Fifty-four percent of voters decided in favor of I-100: the Alcohol-Marijuana Equalization Initiative. Campaign proponents, SAFER (Safer Alternative For Enjoyable Recreation), argued that local laws should treat the private adult use and possession of marijuana in a manner similar to the private adult use and possession of alcohol, and that its use by adults should not be subject to criminal penalties.
"While cannabis is not harmless, its potential risks to the user and to society do not warrant the blanket imposition of criminal prohibition any more than alcohol's relative risks justify re-instituting alcohol prohibition," said NORML Executive Director Allen St. Pierre. "Yesterday's vote illustrates that most Americans do not support arresting 750,000 Americans a year for minor marijuana offenses, and that they would prefer that society address cannabis in a manner similar to alcohol."
Last fall, voters in Oakland, California approved a similar ballot initiative that sought to "tax and regulate the sale of cannabis for adult use."

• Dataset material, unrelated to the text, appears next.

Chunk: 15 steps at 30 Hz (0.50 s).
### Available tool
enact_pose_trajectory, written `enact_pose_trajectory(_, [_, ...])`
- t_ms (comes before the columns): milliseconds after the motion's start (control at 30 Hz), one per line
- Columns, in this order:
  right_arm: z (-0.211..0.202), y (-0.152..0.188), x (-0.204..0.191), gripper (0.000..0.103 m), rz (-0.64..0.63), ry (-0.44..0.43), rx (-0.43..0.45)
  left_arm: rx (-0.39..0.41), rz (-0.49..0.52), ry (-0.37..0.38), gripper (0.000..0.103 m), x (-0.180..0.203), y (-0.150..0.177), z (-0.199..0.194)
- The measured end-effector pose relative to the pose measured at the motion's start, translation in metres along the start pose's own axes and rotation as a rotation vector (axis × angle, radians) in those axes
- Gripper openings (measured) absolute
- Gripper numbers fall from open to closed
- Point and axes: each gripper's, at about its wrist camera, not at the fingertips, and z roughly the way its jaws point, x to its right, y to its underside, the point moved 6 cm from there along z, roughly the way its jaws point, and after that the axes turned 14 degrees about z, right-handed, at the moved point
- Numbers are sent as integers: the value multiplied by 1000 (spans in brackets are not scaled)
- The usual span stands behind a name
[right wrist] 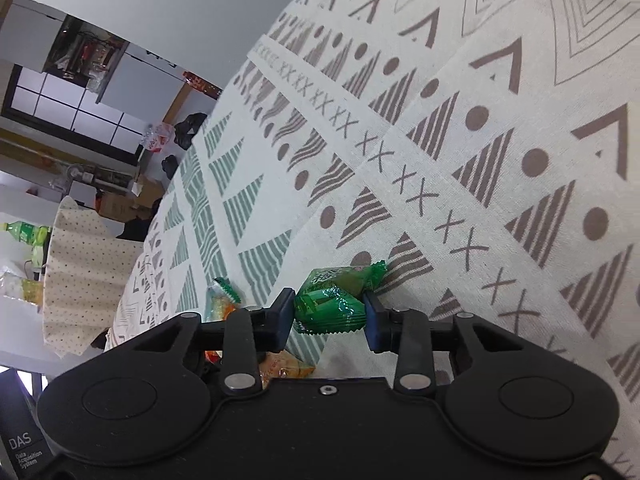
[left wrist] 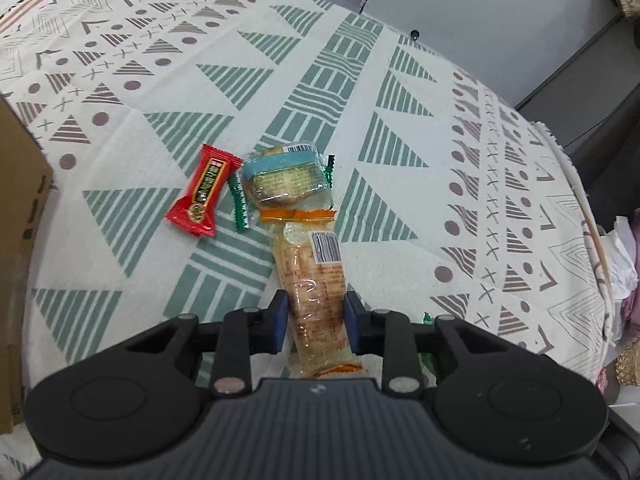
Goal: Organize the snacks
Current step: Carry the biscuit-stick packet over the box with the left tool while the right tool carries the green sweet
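My left gripper [left wrist: 316, 322] is shut on a long clear-wrapped orange biscuit packet [left wrist: 316, 280] with a barcode label, its far end lying on the patterned cloth [left wrist: 160, 220]. Beyond it lie a blue-banded clear cake packet [left wrist: 286, 178] and a red candy wrapper [left wrist: 204, 190]. My right gripper [right wrist: 328, 316] is shut on a green candy wrapper [right wrist: 336, 300] just above the cloth [right wrist: 440, 160]. Other snack packets [right wrist: 224, 300] show partly behind its left finger.
A cardboard box [left wrist: 16, 220] stands at the left edge of the left wrist view. The cloth's edge drops off at the right [left wrist: 592, 240]. In the right wrist view a dotted fabric basket [right wrist: 80, 264] stands at the left, with room clutter beyond.
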Motion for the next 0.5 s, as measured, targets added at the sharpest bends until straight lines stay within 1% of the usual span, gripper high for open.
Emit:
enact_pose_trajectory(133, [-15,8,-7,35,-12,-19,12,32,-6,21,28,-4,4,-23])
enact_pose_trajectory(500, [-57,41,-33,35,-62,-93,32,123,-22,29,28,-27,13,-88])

Next week, voters in Ferndale, Michigan will decide on Proposal D, which seeks to "exempt" patients from local criminal penalties if they use medical cannabis under a physician's supervision. Traverse City, Michigan voters will decide on Proposal 3, which would require police to make the prosecution of medical cannabis patients the town's "lowest law enforcement priority."
A Telluride, Colorado municipal proposal (Question 200) that sought to make "the investigation, arrest, and prosecution of marijuana offenses ... the town's lowest law enforcement priority" failed yesterday by 24 votes.